_WORK INSTRUCTIONS:_
Every line of the listing below is to be duplicated exactly, with the pictures left out.

_MATERIAL PROVIDED:_
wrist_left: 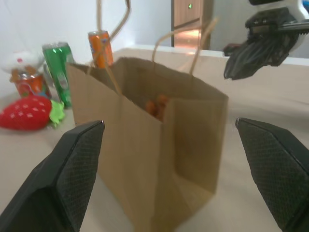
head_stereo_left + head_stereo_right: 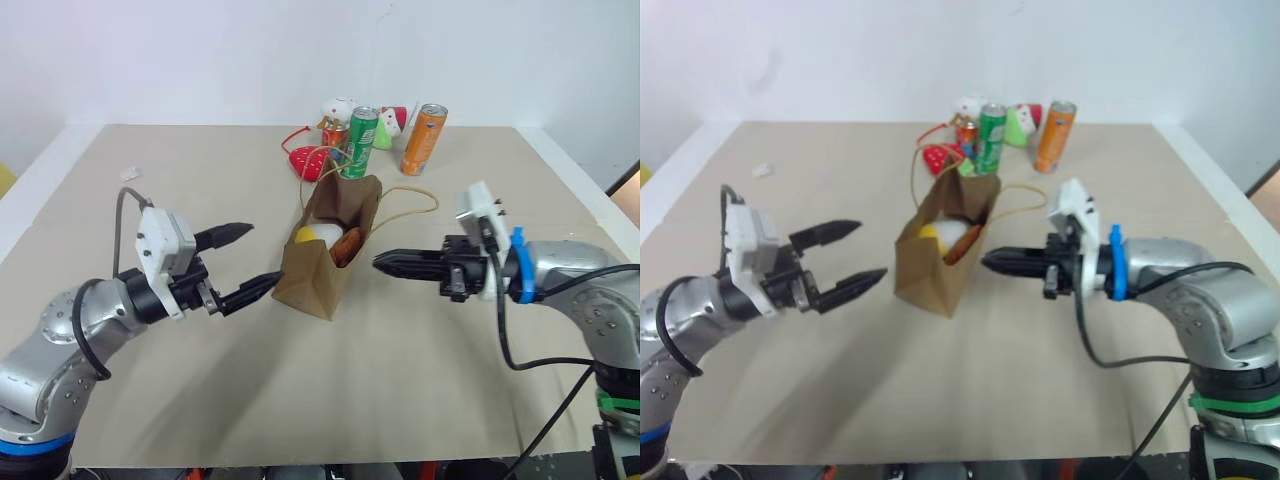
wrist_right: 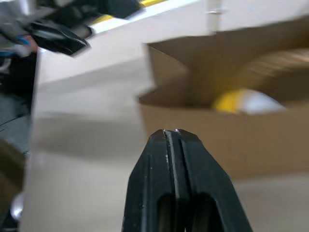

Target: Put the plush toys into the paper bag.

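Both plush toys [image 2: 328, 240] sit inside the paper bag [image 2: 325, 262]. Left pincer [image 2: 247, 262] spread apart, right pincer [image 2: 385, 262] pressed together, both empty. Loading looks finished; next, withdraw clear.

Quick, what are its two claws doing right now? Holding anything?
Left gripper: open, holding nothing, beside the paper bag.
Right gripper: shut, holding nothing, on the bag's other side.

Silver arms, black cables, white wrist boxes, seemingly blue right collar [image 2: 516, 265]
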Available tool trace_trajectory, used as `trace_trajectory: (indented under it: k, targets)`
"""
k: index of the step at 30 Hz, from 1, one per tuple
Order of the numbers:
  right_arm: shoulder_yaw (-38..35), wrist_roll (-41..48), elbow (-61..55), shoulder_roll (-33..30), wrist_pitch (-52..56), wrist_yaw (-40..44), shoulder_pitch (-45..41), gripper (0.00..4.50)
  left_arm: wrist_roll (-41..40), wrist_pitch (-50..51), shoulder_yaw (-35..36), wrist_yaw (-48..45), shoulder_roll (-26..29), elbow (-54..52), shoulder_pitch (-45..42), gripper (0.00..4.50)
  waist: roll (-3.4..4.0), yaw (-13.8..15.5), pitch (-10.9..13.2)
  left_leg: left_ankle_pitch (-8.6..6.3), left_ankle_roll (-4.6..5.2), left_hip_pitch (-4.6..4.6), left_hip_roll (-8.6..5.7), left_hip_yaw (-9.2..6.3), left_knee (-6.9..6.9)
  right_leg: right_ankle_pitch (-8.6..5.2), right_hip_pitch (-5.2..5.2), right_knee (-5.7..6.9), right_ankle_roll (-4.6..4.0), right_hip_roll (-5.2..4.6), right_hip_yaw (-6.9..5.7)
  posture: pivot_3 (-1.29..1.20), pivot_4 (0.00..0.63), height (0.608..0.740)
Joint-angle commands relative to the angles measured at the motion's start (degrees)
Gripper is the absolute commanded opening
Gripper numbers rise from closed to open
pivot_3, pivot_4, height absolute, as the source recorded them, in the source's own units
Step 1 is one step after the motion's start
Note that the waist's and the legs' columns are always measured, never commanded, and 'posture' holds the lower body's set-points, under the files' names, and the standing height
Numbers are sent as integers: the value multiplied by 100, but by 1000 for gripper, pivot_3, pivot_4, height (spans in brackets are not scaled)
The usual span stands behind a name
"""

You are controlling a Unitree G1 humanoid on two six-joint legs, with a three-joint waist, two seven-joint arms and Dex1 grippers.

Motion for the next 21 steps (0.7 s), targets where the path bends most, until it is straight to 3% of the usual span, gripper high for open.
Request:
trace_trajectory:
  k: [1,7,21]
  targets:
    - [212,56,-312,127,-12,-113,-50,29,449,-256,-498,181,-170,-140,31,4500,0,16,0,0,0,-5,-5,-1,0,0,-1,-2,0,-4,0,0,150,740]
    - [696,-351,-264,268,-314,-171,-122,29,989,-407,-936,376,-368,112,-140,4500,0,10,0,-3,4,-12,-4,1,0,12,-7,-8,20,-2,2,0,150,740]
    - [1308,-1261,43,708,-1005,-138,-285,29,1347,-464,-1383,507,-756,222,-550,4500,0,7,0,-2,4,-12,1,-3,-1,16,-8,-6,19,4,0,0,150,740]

_WRITTEN SOLUTION:_
wrist_left: 
head_stereo_left + head_stereo_right: 
wrist_right: 

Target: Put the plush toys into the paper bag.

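Both plush toys [image 2: 328, 240] sit inside the paper bag [image 2: 325, 262]. Left pincer [image 2: 247, 262] spread apart, right pincer [image 2: 385, 262] pressed together, both empty. Loading looks finished; next, withdraw clear.

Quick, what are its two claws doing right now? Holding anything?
Left gripper: open, holding nothing, beside the paper bag.
Right gripper: shut, holding nothing, on the bag's other side.

Silver arms, black cables, white wrist boxes, seemingly blue right collar [image 2: 516, 265]
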Available tool trace_trajectory, used as `trace_trajectory: (indented under it: k, targets)`
"""
k: index of the step at 30 Hz, from 1, one per tuple
Order of the numbers:
  right_arm: shoulder_yaw (-38..35), wrist_roll (-41..48), elbow (-61..55), shoulder_roll (-33..30), wrist_pitch (-52..56), wrist_yaw (-40..44), shoulder_pitch (-45..41), gripper (0.00..4.50)
  left_arm: wrist_roll (-41..40), wrist_pitch (-50..51), shoulder_yaw (-35..36), wrist_yaw (-48..45), shoulder_roll (-26..29), elbow (-54..52), shoulder_pitch (-45..42), gripper (0.00..4.50)
  waist: roll (-3.4..4.0), yaw (-13.8..15.5), pitch (-10.9..13.2)
  left_leg: left_ankle_pitch (-8.6..6.3), left_ankle_roll (-4.6..5.2), left_hip_pitch (-4.6..4.6), left_hip_roll (-8.6..5.7), left_hip_yaw (-9.2..6.3), left_knee (-6.9..6.9)
  right_leg: right_ankle_pitch (-8.6..5.2), right_hip_pitch (-5.2..5.2), right_knee (-5.7..6.9), right_ankle_roll (-4.6..4.0), right_hip_roll (-5.2..4.6), right_hip_yaw (-6.9..5.7)
  posture: pivot_3 (-1.29..1.20), pivot_4 (0.00..0.63), height (0.608..0.740)
Joint-angle commands relative to the angles measured at the motion's start (degrees)
Gripper is the absolute commanded opening
Gripper numbers rise from closed to open
pivot_3, pivot_4, height absolute, as the source recorded them, in the source's own units
Step 1 is one step after the motion's start
Note that the waist's and the legs' columns are always measured, never commanded, and 'posture' holds the lower body's set-points, under the files' names, and the standing height
Numbers are sent as integers: the value multiplied by 100, but by 1000 for gripper, pivot_3, pivot_4, height (spans in brackets are not scaled)
The usual span stands behind a name
"""

You are controlling a Unitree G1 humanoid on two six-joint legs, with a three-joint waist, two seven-joint arms and Dex1 grippers.

Motion for the next 21 steps (0.7 s), targets where the path bends most, until it is straight to 3% of the usual span, gripper high for open.
Request:
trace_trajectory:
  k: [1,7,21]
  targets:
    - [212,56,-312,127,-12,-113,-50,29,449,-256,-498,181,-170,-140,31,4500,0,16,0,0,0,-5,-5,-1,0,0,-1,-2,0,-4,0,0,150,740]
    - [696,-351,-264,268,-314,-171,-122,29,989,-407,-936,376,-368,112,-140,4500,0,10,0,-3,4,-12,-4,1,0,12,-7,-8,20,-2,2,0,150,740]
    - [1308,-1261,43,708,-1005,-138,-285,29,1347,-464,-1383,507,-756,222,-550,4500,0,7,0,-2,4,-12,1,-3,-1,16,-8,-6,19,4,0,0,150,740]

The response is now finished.